> [WHAT THE TASK REQUIRES]
Please filter the entries and return only the lines that include "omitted".

> [Stored records]
--------------------------------------------------
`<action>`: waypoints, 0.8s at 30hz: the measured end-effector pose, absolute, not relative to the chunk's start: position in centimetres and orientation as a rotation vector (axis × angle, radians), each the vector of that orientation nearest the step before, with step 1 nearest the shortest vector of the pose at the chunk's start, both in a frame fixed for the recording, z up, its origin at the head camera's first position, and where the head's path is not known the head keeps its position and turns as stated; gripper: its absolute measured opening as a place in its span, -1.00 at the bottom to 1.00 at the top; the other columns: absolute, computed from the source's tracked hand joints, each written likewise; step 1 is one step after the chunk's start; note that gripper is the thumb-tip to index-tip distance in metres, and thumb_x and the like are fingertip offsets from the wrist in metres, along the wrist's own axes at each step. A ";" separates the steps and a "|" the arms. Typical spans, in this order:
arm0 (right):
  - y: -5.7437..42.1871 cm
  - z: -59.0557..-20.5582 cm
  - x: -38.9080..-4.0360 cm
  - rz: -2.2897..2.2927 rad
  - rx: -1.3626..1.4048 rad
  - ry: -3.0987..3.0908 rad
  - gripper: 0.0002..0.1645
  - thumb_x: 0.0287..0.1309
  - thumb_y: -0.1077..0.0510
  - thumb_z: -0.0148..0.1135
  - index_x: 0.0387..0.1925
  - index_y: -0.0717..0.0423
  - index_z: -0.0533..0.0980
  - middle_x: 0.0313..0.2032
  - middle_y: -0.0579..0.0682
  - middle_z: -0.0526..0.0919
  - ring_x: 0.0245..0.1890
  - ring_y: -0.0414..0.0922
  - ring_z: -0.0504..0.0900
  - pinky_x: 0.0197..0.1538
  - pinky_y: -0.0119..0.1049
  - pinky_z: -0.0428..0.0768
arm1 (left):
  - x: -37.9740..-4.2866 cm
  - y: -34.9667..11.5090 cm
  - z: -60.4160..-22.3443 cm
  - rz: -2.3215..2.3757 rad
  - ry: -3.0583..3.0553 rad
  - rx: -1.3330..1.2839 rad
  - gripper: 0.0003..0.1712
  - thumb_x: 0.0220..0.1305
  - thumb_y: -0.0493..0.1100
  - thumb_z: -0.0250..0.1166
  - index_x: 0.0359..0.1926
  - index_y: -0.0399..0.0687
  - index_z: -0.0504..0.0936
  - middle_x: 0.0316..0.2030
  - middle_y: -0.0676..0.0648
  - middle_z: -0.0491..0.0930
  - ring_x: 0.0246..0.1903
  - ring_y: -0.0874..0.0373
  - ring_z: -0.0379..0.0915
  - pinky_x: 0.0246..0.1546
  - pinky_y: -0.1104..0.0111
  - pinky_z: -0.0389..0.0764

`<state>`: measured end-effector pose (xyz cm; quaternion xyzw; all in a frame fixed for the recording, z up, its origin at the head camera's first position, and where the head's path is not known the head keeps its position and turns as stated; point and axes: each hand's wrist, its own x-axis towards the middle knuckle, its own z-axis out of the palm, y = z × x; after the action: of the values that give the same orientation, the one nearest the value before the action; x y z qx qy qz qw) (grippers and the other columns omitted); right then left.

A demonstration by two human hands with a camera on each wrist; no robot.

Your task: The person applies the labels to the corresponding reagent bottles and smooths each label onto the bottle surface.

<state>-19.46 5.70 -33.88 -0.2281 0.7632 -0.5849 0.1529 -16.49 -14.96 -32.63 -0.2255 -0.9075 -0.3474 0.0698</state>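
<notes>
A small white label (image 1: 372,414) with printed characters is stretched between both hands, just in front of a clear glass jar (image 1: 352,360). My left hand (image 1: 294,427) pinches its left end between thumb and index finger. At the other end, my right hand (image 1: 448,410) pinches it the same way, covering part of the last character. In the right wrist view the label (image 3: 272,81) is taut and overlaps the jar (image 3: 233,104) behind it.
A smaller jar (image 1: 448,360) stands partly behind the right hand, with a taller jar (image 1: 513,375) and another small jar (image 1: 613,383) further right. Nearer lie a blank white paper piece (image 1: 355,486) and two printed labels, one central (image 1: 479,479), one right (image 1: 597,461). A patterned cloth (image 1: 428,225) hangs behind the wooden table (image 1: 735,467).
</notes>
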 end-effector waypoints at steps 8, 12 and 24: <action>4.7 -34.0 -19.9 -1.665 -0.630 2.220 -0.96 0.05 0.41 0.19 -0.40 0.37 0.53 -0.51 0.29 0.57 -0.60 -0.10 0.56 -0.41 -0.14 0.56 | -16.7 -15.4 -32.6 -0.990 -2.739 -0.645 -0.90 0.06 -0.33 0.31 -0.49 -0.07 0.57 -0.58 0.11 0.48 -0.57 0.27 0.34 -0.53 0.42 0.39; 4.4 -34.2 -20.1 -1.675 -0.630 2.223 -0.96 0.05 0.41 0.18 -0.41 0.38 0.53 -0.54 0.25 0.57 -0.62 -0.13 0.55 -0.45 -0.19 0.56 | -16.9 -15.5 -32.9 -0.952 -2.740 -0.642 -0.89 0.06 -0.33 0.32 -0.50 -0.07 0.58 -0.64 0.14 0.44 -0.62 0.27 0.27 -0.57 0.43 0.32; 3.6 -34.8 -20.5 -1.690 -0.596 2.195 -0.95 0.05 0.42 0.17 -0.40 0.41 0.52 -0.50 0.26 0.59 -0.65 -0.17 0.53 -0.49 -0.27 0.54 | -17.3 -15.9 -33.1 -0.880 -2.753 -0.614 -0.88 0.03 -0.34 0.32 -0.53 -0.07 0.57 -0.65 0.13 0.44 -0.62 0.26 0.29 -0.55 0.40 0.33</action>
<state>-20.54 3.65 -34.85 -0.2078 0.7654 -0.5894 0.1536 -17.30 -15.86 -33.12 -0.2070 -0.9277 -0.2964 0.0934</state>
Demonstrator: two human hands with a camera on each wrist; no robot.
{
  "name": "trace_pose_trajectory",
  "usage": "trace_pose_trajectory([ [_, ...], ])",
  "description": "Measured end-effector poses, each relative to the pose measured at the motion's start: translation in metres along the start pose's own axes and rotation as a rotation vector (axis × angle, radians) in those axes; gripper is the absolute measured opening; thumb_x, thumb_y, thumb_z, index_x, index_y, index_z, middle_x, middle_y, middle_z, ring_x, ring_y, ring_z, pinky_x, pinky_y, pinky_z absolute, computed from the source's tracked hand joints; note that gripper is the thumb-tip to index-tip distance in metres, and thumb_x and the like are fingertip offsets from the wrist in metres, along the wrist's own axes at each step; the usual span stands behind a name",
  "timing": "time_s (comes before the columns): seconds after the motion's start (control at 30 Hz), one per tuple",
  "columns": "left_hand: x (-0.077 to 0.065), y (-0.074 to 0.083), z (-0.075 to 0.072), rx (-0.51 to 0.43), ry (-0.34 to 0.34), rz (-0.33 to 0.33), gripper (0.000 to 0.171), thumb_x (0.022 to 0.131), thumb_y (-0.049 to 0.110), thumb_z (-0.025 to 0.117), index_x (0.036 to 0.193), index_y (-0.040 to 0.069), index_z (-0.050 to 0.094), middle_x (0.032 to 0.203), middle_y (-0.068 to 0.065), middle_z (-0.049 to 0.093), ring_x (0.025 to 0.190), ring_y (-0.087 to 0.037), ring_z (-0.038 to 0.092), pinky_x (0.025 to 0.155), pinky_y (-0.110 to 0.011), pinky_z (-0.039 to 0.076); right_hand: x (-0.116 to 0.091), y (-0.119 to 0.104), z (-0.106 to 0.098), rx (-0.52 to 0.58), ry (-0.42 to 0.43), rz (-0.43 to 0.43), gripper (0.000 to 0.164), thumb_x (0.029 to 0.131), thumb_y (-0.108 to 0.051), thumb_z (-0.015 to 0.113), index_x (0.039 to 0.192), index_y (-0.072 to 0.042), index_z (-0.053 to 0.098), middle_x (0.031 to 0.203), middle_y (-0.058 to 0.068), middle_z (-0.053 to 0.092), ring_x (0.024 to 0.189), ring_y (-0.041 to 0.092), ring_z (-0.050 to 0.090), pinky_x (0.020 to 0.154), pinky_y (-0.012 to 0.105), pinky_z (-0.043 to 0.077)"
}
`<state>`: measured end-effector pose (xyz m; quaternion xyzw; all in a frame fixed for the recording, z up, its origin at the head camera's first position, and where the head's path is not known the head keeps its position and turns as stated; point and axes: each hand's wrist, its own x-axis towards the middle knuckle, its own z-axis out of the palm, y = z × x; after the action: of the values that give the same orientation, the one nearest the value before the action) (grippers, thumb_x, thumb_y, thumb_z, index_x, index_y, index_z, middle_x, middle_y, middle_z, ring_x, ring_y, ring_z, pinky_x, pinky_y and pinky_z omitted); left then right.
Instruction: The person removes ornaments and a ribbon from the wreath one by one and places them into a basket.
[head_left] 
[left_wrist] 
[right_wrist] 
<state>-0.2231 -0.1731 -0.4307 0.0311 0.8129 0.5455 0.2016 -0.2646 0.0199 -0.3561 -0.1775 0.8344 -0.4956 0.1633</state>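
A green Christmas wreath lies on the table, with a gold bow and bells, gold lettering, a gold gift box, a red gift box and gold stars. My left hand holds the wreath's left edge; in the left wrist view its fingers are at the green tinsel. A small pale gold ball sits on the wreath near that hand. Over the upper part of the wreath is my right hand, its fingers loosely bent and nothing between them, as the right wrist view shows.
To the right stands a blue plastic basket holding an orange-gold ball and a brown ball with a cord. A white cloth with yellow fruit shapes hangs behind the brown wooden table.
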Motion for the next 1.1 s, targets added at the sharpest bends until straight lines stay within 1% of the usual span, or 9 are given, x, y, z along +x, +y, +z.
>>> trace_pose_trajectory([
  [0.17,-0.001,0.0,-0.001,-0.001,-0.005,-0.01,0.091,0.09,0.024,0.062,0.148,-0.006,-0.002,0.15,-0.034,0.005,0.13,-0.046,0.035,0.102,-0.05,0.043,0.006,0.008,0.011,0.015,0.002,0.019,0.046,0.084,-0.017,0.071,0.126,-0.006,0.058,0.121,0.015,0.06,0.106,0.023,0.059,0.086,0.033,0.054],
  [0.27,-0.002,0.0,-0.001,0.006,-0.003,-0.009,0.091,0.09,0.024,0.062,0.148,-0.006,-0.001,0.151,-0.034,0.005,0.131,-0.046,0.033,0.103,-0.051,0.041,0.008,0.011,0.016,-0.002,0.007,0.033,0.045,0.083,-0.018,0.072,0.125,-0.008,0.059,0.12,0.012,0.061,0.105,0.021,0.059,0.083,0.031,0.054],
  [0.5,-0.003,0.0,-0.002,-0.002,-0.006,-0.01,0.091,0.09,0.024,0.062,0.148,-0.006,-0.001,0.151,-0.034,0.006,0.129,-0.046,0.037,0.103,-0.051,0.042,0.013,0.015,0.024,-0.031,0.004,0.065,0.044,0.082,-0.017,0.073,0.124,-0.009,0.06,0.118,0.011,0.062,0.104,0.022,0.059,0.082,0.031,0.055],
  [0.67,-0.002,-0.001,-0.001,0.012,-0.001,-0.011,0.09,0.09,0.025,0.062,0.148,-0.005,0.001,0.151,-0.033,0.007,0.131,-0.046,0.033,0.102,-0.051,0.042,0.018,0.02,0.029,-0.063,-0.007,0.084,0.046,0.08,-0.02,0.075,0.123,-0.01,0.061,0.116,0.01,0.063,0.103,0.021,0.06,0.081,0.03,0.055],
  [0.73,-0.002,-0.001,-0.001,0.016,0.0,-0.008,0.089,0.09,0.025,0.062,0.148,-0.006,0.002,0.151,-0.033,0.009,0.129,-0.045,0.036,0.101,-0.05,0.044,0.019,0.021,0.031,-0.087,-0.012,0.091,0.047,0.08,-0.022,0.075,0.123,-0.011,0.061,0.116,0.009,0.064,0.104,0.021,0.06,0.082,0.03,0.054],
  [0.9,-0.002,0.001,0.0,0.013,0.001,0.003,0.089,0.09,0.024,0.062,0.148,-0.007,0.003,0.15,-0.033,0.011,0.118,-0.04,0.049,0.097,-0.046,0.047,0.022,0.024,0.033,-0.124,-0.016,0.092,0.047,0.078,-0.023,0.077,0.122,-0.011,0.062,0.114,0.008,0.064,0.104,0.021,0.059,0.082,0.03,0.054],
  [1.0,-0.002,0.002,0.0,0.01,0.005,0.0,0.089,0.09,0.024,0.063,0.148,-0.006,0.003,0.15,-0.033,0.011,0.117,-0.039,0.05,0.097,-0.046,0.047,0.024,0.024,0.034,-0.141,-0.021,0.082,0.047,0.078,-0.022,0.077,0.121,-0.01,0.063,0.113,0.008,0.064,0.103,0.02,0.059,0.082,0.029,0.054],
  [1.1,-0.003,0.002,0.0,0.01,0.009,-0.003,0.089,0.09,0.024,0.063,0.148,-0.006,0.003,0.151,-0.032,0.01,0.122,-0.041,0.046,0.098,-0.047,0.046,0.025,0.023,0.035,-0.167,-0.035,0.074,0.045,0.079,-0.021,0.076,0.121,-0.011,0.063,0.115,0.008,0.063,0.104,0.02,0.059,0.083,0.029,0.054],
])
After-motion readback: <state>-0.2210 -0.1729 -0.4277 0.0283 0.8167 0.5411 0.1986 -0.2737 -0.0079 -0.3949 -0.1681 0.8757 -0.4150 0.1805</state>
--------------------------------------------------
> [RESPONSE TO THIS EXERCISE]
`<state>`: measured end-effector pose (xyz cm; quaternion xyzw; all in a frame fixed for the recording, z up, its origin at the head camera's first position, and where the head's path is not known the head keeps its position and turns as stated; point and axes: each hand's wrist, its own x-axis towards the middle knuckle, its own z-axis out of the palm, y = z × x; after the action: of the values that give the same orientation, the one nearest the value before the action; x y z qx qy qz qw) (grippers and the other columns omitted); right then left.
`<state>`: measured end-effector pose (xyz m; quaternion xyzw; all in a frame fixed for the recording, z up, its origin at the head camera's first position, and where the head's path is not known the head keeps its position and turns as stated; point and axes: each hand's wrist, its own x-axis towards the middle knuckle, its own z-axis out of the palm, y = z × x; after the action: of the values that give the same orientation, the one nearest the value before the action) (grippers, thumb_x, thumb_y, thumb_z, index_x, index_y, index_z, middle_x, middle_y, middle_z, ring_x, ring_y, ring_z, pinky_x, pinky_y and pinky_z omitted); left then right.

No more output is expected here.